Para que o seu projecto de bloqueio resultasse na perfeição, necessitava despojar
Inglaterra de qualquer contacto com o seu único e ultimo aliado na Europa: Portugal,
pequeno país à beira-mar, detentor do maior porto marítimo europeu. Era imperioso
esmagar aquela ocidental praia lusitana, como Luís de Camões lhe chamara.

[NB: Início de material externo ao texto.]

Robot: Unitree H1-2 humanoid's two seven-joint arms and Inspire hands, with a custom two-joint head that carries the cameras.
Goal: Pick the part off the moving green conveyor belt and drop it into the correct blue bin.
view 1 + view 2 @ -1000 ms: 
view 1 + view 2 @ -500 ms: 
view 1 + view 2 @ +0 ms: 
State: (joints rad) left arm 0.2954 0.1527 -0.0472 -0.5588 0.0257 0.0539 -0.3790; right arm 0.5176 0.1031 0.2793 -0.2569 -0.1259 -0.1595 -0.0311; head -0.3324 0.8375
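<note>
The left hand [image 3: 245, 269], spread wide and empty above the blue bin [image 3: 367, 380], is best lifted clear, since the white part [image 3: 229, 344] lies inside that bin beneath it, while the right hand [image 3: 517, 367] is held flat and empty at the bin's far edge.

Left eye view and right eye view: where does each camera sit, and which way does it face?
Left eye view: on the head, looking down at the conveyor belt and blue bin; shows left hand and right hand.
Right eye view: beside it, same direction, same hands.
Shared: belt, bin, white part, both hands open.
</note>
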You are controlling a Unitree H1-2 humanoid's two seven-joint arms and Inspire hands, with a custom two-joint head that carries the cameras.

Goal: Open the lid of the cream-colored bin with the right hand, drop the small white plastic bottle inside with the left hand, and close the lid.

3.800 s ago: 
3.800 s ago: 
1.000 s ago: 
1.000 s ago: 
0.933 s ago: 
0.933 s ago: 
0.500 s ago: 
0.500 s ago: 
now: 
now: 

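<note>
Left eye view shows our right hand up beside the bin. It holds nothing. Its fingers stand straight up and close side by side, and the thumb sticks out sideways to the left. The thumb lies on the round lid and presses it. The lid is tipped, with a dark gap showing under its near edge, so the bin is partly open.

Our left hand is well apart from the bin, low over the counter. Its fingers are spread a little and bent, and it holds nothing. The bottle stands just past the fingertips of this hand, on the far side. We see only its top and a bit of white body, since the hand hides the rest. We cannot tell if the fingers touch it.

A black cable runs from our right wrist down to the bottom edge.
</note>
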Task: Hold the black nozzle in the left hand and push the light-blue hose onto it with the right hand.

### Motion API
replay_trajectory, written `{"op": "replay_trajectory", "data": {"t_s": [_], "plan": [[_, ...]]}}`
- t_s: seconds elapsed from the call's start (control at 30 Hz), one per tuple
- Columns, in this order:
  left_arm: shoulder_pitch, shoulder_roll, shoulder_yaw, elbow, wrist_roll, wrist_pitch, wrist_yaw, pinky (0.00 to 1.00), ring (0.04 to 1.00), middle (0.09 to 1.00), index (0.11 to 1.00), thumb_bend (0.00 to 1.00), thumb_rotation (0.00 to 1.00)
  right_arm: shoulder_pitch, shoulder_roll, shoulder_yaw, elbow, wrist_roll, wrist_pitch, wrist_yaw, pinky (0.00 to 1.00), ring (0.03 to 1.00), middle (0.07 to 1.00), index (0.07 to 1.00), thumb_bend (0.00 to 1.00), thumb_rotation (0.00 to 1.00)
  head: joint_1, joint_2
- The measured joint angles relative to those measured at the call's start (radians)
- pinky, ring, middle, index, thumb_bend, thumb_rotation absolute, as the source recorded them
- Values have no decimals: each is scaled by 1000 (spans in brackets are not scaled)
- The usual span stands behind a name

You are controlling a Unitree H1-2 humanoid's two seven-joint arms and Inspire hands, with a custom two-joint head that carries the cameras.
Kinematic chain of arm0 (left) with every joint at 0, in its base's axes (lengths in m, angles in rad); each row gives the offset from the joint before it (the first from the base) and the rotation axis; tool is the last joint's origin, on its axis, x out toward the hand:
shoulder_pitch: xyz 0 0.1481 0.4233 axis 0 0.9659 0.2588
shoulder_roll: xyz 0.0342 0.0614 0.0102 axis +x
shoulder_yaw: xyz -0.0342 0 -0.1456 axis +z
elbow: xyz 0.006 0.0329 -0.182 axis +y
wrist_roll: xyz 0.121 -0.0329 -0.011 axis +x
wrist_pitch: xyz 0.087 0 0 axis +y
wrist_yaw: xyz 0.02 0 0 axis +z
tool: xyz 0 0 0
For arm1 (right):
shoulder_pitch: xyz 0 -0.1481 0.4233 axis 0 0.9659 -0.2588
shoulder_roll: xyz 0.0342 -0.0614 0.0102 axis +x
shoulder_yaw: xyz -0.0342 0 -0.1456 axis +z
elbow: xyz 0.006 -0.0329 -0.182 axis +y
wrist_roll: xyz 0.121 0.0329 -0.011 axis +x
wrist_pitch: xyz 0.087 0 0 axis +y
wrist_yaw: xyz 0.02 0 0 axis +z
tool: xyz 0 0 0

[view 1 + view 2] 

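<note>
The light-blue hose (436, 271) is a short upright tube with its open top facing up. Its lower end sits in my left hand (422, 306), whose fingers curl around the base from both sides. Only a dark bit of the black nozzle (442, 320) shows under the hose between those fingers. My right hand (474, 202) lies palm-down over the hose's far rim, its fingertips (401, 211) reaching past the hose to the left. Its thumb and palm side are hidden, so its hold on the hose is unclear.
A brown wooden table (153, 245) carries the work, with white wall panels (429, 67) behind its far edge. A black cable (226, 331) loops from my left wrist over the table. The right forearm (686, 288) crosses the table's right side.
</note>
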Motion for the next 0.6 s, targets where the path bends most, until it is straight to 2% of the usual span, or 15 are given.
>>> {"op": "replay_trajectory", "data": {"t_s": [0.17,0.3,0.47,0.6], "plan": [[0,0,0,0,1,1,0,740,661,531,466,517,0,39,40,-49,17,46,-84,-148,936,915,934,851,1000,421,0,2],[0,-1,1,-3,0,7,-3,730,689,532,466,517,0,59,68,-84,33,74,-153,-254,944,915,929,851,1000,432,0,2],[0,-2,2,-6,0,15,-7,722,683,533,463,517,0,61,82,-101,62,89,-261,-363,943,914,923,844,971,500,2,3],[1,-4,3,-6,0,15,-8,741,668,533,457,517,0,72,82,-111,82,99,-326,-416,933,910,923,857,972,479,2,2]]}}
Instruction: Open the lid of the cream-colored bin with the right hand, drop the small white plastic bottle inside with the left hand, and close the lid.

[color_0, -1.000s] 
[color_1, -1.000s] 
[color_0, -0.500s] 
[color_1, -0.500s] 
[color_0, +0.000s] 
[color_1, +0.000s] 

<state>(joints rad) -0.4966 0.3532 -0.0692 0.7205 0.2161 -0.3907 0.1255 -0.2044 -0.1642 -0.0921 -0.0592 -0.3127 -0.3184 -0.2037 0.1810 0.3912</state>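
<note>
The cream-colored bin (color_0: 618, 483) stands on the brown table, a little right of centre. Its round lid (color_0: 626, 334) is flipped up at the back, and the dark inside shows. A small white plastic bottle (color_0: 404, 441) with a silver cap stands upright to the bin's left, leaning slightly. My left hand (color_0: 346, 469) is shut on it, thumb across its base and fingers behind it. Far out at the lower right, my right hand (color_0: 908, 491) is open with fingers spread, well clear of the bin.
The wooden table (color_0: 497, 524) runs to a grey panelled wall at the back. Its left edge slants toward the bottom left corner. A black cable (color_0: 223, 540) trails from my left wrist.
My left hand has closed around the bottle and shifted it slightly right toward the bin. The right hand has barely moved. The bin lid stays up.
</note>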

Depois de tantos anos aliado de Inglaterra
este reino negara-se a obedecer às ordens imperiosas de França para declarar guerra
ao seu mais velho aliado. Recusara-se a fechar os portos aos navios britânicos,
a prender todos os cidadãos ingleses residentes no seu reino e a confiscar os
seus bens. Por isso, Napoleão dedicava um intenso ressentimento e ódio a Portugal,
não só pela sua lealdade a Inglaterra, mas por possuir excelentes portos dos quais
a esquadra inglesa usufruía abertamente e, sobretudo, porque uma esquadra portuguesa
ajudara uma inglesa a derrotar a marinha francesa no Mediterrâneo. O imperador observara
a chegada de um grupo de militares em vários coches, encaminhando-se depois, muito
solene, para a escadaria que se dirigia para o interior do palácio. Très bien! Não
demoraram.
Napoleão Bonaparte desviou o olhar
da rua e afastou-se da janela em passadas lentas, mas firmes, aproximando-se de
uma enorme secretária. Pouco depois ouvia-se bater à porta dupla e um soldado vestido
com farda de gala entrou. Vossa Majestade, os generais chegaram! Napoleão fez um
sinal imperioso com a mão, numa ordem inequívoca de os fazer entrar. Segundos depois,
o grupo de militares, muito circunspecto, entrou. Fizeram-lhe uma vénia respeitosa,
parecendo animados. Junot, as tropas estão prontas? Um homem de 36 anos, um pouco
mais alto do que ele, cabelos e olhos escuros, de figura elegante e expressão arrogante,
fez um aceno afirmativo com a cabeça, nada surpreendido com a pergunta
repentina. Tal como Vossa Majestade ordenou no dia 8 de Outubro. As tropas estão
a postos para partir.
Os
acordos secretos entre Espanha e França já vinham desde Julho, e em Agosto, em Bayonne,
na fronteira franco-espanhola, já se concentravam as tropas para a invasão de Portugal,
formando-se um poderoso e temível exército com o nome de Corpo de Observação da
Gironda, e isto apesar de os representantes diplomáticos de França e Espanha terem
entregado a João, príncipe regente de Portugal, o seu derradeiro ultimato. Portugal,
sob risco de se tornar seu inimigo, teria de se aliar a eles e cumprir o que
estava estipulado no Bloqueio Continental. O ultimato deveria ser executado até
ao dia 1 de Setembro, senão dar-se-ia a invasão pelas tropas franco-espanholas
no território português». In Isabel Ricardo, A Revolução da Mulher das
Pevides, 2015, Edições Saída de Emergência, 2015, ISBN 978-989-637-855-4.